TOPICS Chapter 1: Data Collection

Vocabulary: Population, Sample, Variable, Data Experiment, Parameter, Statistic, Inferential Statistics, Descriptive Statistics

Qualitative and Quantitative Variables: Nominal, Ordinal, Discrete, and Continuous

Sampling Types and Sampling Methods: Observational Study vs. Designed Experiment; Simple Random Sample, Systematic Sample, Cluster Sample, Stratified Sample, and Convenience Sample

Chapter 2: Descriptive Statistics

Qualitative Graphs and Charts: Frequency Distributions, Pie Graphs, Bar Graphs, Side by Side Bar Graphs

Quantitative Graphs: Grouped and Ungrouped Frequency Distributions, Stem and Leaf Plots, Histograms (both discrete and continuous), Ogives, and Frequency Polygons

Frequency Distributions: Grouped and Ungrouped; Frequency, Cumulative Frequency, Relative Frequency, and Cumulative Relative Frequency

Chapter 3: Numerically Summarizing Data

Measures of Central Tendency: Mean, Median, Mode, and Midrange

Measures of Dispersion: Range, Variance, and Standard Deviation

Measures of Position: Quartiles, Percentiles, Midquartile, Interquartile Range, 5 Number Summary, Box-and-Whisker Plots, Standard Score or z – score

Empirical Rule and Chebyshev’s Theorem

Chapter 4: Describing the Relationship between Two Variables

Two Quantitative Variables: Scatter Plots (Dependent and Independent Variables)

Linear Correlation: Positive Correlation, Negative Correlation, Correlation Coefficient (r), SS(xy), SS(x), SS(y); Causation and Lurking Variables

Regression Analysis: Least Squares Line (Line of Best Fit), Predicting Values, Interpreting Slope and Y-intercept.

Chapter 5: Probability

Probability: Empirical Probability, Theoretical Probability, Law of Large Numbers, Experiment, Outcome, Sample Space, and Event

Rules of Probability: Properties and Complements

Probabilities of Compound Events: Mutually Exclusive Events, Addition Rule, Independence, Multiplication Rule, and Conditional Probability

Counting Techniques: Multiplication Rule, Permutations, and Combinations

Chapter 6: Discrete Probability Distributions

Random Variables: Discrete Random Variables and Continuous Random Variables

Probability Distributions: Probability Distribution, Mean, Variance, and Standard Deviation of a Probability Distribution

Binomial Probability Distributions: Binomial Probability Experiments, Mean, and Standard Deviation

Poisson Probability Distributions: Poisson Probability Experiments, Mean, and Standard Deviation

Chapter 7: Normal Probability Distributions

Normal Probability Distributions: Normal Curve, Properties, Finding Areas, Finding Values

Standard Normal Distribution: Properties, Finding Areas, Finding z – scores, Finding Percentiles

Chapter 8: Sampling Distributions

Distribution of the Sample Mean: Conditions for Normal, Mean, Standard Deviation, and Finding Probabilities

Distribution of the Sample Proportion: Conditions for Normal, Mean, Standard Deviation, and Finding Probabilities

PROBLEMS Chapter 1: Data Collection

True/False

1. A balance is used to measure weights to three decimal places.
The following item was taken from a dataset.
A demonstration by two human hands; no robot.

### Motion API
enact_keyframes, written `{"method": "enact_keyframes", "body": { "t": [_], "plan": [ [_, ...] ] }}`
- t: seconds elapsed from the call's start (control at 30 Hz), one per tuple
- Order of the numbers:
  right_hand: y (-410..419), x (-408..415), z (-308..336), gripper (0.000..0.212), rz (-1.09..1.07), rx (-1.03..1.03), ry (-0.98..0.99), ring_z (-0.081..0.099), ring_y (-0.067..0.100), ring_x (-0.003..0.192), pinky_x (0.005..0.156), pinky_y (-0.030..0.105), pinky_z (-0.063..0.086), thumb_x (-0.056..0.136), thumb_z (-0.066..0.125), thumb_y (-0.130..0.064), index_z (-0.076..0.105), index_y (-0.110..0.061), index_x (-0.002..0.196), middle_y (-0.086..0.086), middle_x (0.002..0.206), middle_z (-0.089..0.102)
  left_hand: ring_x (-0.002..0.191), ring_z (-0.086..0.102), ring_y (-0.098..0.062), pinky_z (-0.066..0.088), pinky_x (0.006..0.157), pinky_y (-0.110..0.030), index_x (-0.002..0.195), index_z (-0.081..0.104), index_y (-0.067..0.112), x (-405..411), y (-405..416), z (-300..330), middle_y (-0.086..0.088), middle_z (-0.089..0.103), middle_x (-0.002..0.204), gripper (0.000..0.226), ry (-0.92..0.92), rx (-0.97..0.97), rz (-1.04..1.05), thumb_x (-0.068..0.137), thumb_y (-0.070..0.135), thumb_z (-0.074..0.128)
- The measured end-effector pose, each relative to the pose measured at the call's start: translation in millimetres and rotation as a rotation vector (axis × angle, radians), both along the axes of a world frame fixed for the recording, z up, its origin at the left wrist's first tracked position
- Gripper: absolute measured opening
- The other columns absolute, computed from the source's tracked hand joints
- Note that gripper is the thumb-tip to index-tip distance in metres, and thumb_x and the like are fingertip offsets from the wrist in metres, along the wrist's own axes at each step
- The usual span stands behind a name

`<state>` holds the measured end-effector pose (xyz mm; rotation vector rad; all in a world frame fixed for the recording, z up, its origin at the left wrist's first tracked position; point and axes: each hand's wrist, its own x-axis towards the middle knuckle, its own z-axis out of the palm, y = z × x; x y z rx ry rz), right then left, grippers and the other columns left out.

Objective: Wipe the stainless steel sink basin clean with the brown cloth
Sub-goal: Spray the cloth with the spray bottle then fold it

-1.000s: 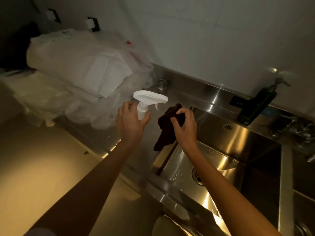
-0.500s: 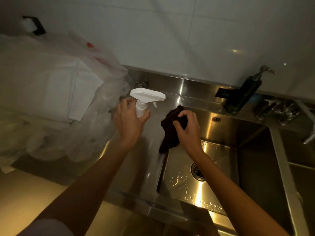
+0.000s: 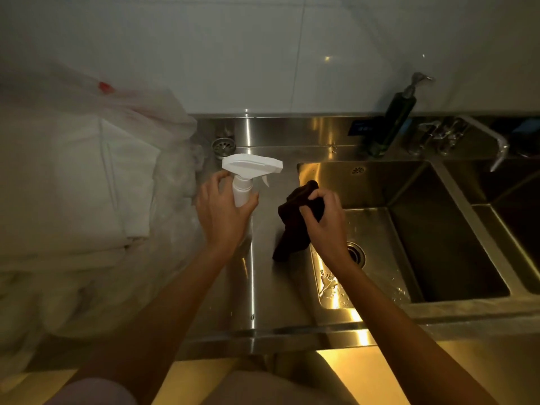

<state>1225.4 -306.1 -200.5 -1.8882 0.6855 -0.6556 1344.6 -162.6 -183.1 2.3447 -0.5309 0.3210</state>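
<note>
Here the right hand (image 3: 323, 220) has its fingers curled round the upper part of the brown cloth (image 3: 295, 226), bunching it in a closed grip. The cloth hangs down from that fist, its loose lower end trailing over the flat steel counter (image 3: 263, 287) just at the left rim of the sink basin (image 3: 438, 229). The hand itself sits above the basin's near left corner, so the cloth lies to the left of and partly beneath the fingers, between the two hands.

The left hand (image 3: 223, 211) is wrapped round the neck of a white spray bottle (image 3: 248, 176), thumb on one side and fingers on the other, with the trigger head pointing right toward the cloth. The bottle stands upright over the counter, near the cloth but not touching it.

Inside the basin, water droplets glint on the floor near the round drain (image 3: 358, 254), which is partly hidden behind the right wrist. An overflow hole (image 3: 358, 170) shows on the back wall. Behind the basin a dark soap dispenser (image 3: 391, 124) stands on the ledge, with a tap (image 3: 493, 141) to its right. A small strainer (image 3: 223, 146) sits on the counter behind the spray bottle. To the left, folded white fabric in clear plastic bags (image 3: 87, 185) covers the counter.
</note>
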Motion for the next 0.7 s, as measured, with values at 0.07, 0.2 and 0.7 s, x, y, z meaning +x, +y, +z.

The data that results from this process would be classified as qualitative data.

2. A variable is a characteristic of interest about each individual element of a population or

sample.

3. A quantitative variable that can assume a countable number of values is referred to as a discrete variable.

4. A qualitative variable that categorizes, describes, or names an element of a population is

referred to as a nominal variable.

5. A population is typically a very large collection of individuals or objects about which we desire information.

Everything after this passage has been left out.